**DESCRIPTION OF THE TASK:** Write the data out again, exactly as given.

**INPUT DATA:**

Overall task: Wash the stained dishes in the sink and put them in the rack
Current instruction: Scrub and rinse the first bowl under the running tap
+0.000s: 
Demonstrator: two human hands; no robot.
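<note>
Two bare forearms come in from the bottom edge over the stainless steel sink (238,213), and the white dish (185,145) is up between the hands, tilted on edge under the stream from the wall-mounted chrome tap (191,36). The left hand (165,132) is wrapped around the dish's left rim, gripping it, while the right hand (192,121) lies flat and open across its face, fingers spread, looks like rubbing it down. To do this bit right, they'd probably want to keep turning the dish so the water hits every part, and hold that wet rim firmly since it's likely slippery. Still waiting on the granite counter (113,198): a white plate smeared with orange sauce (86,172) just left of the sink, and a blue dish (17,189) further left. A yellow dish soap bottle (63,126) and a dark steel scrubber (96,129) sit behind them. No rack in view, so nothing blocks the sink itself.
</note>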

**TASK RESULT:**
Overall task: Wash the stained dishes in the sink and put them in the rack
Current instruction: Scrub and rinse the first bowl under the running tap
+0.000s: 
Demonstrator: two human hands; no robot.
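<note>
Two bare forearms come in from the bottom edge over the stainless steel sink (238,213), and the white dish (185,145) is up between the hands, tilted on edge under the stream from the wall-mounted chrome tap (191,36). The left hand (165,132) is wrapped around the dish's left rim, gripping it, while the right hand (192,121) lies flat and open across its face, fingers spread, looks like rubbing it down. To do this bit right, they'd probably want to keep turning the dish so the water hits every part, and hold that wet rim firmly since it's likely slippery. Still waiting on the granite counter (113,198): a white plate smeared with orange sauce (86,172) just left of the sink, and a blue dish (17,189) further left. A yellow dish soap bottle (63,126) and a dark steel scrubber (96,129) sit behind them. No rack in view, so nothing blocks the sink itself.
</note>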

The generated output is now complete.